42.3.1 Theoretical Foundation: The Oster (2019) Approach
Oster’s (2019) influential paper provides a formal framework for assessing omitted variable bias. The key insight is that coefficient stability alone is insufficient, we need to consider both coefficient stability and \(R^2\) movement to evaluate the likely impact of unobservables.
The intuition is as follows:
- Coefficient stability: How much does the coefficient on your treatment variable change when you add controls?
- \(R^2\) movement: How much does the model’s explanatory power increase when you add controls?
If adding observed controls moves the \(R^2\) substantially but barely affects the coefficient, this suggests that unobservables (which might also affect \(R^2\)) are unlikely to overturn your result. Conversely, if the coefficient is very sensitive to the controls you add, unobservables might also have large effects.
Oster formalizes this by computing a parameter \(\delta\) (delta), which represents how strong the relationship between unobservables and the outcome would need to be (relative to the observables) to explain away the entire treatment effect.

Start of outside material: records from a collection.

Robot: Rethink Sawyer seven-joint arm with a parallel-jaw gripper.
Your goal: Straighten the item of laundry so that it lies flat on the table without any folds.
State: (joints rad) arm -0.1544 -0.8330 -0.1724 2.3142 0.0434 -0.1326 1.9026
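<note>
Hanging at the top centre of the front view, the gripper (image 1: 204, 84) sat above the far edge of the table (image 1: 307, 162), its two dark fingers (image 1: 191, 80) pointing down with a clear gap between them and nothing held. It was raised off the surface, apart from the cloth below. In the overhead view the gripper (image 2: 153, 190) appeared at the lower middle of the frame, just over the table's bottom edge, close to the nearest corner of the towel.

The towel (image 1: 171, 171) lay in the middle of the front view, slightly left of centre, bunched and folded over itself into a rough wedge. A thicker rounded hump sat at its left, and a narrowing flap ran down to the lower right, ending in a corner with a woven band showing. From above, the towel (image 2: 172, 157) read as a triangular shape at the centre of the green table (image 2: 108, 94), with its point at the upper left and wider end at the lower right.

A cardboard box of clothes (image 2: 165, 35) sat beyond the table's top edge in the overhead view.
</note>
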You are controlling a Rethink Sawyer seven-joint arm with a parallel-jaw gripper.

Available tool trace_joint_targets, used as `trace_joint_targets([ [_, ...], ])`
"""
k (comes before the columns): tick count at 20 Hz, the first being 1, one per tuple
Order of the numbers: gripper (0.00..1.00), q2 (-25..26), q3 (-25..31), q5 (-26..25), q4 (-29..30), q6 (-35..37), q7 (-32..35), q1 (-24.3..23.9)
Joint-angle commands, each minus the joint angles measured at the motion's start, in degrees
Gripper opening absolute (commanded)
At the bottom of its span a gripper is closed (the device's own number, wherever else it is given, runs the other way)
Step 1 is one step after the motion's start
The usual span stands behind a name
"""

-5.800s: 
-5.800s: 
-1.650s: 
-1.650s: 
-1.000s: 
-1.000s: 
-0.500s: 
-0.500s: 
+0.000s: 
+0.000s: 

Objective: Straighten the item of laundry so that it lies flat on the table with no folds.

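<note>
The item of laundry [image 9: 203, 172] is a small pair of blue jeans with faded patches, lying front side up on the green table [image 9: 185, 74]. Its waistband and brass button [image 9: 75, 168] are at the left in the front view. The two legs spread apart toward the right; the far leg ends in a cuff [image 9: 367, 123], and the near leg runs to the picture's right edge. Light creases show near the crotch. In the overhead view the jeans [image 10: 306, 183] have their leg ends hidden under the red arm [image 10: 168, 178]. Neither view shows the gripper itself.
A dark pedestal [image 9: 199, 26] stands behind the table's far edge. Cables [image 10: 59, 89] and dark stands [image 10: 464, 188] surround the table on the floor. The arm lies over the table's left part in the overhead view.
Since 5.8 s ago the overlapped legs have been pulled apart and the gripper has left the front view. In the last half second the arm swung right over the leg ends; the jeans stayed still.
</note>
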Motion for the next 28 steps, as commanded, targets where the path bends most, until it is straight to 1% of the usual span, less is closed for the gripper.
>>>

Higher values of \(\delta\) suggest more robust results.
The formula for calculating the bias-adjusted treatment effect is:
\[ \beta^* = \tilde{\beta} - \delta \times [\dot{\beta} - \tilde{\beta}] \times \frac{R_{max} - \tilde{R}^2}{\tilde{R}^2 - \dot{R}^2} \]
Where:
- \(\beta^*\) = bias-adjusted treatment effect
- \(\dot{\beta}\) = coefficient from short regression (without controls)
- \(\tilde{\beta}\) = coefficient from full regression (with controls)
- \(\dot{R}^2\) = \(R^2\) from short regression
- \(\tilde{R}^2\) = \(R^2\) from full regression
- \(R_{max}\) = hypothetical maximum \(R^2\) (often set to 1 or a realistic upper bound)
- \(\delta\) = proportional selection on unobservables (assumed relationship)
42.3.2 The robomit Package
The robomit package provides a straightforward implementation of Oster’s method:
library(robomit)
# Calculate bias-adjusted treatment effect using Oster's method
# This function estimates beta* under different assumptions about delta
o_beta_results = o_beta(
y = "mpg", # Dependent variable
x = "wt", # Treatment variable of interest
con = "hp + qsec", # Control variables (covariates)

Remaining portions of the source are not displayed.